§ Assignment
Pick every line with "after" from the material below.

§ Provided data

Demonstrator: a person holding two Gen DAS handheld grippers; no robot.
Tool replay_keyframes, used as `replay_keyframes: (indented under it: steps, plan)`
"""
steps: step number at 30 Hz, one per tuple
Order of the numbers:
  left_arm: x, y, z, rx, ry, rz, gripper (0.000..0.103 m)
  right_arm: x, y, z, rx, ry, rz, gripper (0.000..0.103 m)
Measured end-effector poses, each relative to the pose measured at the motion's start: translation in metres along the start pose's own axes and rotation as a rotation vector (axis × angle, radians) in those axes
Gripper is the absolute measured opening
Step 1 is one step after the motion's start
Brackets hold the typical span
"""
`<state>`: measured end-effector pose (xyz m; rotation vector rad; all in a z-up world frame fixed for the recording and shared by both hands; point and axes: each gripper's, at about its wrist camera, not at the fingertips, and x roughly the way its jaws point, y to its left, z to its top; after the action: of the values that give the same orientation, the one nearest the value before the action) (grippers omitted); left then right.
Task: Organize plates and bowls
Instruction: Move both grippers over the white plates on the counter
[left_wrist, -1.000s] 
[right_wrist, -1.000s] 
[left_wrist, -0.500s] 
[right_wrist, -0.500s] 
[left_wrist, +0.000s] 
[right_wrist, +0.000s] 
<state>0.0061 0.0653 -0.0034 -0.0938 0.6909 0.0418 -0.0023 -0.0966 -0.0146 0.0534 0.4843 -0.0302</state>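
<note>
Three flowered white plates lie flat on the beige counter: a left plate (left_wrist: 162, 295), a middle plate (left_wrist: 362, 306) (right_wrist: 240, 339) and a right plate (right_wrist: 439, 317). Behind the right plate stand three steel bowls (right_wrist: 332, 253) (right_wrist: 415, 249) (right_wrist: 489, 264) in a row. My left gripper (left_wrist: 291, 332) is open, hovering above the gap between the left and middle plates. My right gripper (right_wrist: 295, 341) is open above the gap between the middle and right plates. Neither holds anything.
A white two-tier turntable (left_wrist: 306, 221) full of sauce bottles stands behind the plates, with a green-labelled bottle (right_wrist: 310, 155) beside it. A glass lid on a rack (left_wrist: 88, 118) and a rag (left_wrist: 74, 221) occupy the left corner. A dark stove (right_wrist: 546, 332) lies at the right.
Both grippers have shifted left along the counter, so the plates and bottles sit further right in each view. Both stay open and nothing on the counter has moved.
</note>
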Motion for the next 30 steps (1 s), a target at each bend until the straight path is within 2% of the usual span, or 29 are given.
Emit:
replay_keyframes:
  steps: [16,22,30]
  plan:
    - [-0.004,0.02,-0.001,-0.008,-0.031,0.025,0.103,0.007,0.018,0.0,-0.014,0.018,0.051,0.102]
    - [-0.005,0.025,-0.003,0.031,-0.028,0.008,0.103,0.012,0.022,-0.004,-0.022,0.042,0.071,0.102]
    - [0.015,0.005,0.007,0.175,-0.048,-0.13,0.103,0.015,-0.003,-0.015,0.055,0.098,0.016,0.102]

§ Response to the task
Step 1 is one step after the motion's start
`<state>`: measured end-effector pose (xyz m; rotation vector rad; all in a z-up world frame fixed for the recording and shared by both hands; point and axes: each gripper's, at about its wrist camera, not at the fingertips, and x roughly the way its jaws point, y to its left, z to its top; after the action: of the values that give the same orientation, the one nearest the value before the action) (grippers omitted); left then right.

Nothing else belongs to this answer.